▶ **What the task asks**
The reply has to be a number alone, equal to how many lines in the entries below hold the string "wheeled".

▶ **The records**
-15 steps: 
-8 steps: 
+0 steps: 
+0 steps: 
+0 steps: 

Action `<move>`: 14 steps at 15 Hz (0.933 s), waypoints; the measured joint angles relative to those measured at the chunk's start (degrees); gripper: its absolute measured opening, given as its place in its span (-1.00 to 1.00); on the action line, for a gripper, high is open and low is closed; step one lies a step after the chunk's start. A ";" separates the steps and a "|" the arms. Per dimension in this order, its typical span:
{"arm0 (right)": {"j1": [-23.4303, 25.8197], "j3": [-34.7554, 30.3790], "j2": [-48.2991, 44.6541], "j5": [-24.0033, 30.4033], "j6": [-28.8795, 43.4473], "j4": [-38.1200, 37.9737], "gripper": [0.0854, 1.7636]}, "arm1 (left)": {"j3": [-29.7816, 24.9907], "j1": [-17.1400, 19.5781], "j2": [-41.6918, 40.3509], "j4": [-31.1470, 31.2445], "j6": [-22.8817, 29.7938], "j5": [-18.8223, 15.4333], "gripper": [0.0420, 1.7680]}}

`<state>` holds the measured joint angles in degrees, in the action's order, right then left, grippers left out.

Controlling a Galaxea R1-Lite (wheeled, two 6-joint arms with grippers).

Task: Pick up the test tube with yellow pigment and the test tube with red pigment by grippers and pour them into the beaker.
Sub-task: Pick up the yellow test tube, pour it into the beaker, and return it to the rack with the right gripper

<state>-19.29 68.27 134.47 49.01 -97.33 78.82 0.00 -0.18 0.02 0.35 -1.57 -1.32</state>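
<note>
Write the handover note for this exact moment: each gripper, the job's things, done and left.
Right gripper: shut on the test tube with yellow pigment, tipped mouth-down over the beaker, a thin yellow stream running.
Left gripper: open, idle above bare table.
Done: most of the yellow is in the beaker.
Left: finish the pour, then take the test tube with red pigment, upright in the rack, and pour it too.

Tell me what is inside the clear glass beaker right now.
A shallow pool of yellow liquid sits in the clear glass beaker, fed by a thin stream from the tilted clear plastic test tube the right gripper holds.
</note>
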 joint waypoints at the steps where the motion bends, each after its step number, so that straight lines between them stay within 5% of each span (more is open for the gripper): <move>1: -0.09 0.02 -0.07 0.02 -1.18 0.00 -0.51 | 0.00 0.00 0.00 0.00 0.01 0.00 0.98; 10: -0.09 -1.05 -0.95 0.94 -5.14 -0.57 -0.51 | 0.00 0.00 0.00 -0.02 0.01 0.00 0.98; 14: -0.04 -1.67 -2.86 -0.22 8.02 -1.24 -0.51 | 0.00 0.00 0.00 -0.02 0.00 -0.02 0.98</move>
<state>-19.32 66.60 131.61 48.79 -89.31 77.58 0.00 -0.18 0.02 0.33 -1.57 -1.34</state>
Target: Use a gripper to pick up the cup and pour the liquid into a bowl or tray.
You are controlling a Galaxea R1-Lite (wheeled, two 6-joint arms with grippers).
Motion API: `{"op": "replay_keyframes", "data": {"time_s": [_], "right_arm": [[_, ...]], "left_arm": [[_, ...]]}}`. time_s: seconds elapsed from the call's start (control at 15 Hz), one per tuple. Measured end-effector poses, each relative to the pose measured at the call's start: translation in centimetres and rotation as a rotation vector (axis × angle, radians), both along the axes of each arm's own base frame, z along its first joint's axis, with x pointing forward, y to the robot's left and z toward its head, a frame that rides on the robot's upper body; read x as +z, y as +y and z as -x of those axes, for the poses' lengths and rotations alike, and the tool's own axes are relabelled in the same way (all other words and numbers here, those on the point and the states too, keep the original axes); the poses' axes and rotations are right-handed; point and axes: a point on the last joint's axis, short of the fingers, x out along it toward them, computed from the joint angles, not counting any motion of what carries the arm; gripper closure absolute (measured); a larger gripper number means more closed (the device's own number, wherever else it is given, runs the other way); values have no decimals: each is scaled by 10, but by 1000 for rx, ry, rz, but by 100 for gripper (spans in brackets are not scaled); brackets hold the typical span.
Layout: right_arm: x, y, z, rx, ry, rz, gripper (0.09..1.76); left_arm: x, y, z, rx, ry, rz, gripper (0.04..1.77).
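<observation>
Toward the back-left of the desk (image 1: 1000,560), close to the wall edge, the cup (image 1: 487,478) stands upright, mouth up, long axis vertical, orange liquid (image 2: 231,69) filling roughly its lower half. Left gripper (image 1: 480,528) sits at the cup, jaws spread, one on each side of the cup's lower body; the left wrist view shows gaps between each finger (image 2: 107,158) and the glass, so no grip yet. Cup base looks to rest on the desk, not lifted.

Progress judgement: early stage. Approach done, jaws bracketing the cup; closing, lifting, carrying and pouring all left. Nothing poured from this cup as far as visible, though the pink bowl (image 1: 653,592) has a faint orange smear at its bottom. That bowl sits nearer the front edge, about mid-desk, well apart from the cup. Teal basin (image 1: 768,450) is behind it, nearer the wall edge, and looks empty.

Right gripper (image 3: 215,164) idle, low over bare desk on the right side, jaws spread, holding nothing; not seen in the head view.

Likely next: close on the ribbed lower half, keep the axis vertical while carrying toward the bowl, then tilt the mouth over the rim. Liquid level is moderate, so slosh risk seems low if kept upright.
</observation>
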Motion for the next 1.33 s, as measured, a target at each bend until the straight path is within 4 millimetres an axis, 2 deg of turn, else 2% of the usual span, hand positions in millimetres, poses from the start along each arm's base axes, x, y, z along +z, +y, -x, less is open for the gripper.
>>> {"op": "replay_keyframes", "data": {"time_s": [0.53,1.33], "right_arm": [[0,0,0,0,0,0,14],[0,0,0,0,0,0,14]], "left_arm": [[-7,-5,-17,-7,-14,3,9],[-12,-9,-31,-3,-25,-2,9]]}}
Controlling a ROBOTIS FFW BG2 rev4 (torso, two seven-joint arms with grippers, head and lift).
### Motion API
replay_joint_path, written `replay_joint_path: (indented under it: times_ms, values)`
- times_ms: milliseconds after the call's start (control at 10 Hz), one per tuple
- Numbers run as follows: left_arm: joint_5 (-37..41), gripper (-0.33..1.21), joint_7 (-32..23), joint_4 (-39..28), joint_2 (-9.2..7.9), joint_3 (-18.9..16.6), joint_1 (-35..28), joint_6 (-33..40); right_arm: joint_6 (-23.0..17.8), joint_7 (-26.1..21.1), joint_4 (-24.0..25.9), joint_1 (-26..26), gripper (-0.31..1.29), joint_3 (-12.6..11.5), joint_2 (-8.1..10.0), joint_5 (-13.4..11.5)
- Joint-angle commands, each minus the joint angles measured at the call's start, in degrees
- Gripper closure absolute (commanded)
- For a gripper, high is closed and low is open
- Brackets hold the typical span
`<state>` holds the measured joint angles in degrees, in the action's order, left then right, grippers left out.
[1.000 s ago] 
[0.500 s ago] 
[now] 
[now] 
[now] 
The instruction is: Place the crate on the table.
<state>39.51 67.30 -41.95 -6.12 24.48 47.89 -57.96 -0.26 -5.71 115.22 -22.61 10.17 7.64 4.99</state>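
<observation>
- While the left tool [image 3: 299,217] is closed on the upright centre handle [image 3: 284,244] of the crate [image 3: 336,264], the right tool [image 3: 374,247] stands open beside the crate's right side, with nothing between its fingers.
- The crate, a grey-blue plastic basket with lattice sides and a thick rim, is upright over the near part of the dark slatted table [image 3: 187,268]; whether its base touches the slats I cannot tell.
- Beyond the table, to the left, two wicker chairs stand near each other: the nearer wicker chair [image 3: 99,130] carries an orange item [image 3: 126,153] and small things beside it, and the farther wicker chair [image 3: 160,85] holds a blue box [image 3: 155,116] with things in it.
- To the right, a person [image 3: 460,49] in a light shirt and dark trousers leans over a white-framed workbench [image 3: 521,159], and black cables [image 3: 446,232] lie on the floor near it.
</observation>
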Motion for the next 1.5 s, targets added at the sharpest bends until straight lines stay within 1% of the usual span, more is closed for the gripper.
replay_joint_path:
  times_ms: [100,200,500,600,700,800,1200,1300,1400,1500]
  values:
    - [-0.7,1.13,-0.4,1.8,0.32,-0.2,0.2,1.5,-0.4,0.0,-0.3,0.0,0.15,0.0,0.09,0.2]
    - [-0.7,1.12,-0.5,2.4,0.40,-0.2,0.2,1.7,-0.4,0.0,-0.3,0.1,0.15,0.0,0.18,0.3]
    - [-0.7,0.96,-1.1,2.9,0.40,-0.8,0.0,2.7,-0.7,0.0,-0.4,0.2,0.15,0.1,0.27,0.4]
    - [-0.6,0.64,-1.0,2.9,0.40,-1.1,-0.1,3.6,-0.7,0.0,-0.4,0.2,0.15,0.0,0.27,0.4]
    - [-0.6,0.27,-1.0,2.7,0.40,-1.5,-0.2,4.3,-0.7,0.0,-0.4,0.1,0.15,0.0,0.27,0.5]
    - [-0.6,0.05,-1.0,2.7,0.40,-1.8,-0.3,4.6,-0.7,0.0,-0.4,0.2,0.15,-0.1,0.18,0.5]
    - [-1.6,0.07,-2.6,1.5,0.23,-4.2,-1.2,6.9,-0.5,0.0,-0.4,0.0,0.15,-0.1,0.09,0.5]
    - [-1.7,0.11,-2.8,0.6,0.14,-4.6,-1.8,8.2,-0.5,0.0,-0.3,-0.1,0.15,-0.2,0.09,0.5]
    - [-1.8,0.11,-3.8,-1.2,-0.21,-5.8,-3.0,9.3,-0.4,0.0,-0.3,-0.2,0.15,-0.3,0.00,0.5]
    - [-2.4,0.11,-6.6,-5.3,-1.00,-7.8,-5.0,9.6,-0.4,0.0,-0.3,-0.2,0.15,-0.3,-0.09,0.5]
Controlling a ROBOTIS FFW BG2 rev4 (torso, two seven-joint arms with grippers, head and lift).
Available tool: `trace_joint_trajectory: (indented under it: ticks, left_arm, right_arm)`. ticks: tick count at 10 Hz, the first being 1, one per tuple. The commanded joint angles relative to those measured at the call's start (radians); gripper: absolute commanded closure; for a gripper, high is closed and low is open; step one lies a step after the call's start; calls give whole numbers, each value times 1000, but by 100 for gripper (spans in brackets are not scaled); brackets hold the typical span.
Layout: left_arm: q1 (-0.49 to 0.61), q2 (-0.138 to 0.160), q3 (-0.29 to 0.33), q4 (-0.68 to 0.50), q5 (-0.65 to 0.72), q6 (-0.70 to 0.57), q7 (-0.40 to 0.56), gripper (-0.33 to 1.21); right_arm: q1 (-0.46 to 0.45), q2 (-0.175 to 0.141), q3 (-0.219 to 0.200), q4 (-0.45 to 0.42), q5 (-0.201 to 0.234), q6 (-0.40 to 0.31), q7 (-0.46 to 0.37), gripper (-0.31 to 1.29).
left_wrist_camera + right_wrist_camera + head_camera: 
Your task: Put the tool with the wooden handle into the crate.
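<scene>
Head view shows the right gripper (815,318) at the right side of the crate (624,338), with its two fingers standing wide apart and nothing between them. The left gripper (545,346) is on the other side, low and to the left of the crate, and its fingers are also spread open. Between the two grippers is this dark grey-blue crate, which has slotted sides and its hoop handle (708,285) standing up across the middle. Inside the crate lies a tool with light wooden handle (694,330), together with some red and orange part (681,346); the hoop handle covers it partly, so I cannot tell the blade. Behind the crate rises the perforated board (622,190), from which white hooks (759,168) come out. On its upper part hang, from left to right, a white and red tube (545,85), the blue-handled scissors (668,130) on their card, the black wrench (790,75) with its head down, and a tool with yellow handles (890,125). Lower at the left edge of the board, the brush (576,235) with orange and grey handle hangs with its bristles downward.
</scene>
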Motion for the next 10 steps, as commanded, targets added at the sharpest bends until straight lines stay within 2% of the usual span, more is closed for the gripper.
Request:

▶ **Problem solution**
2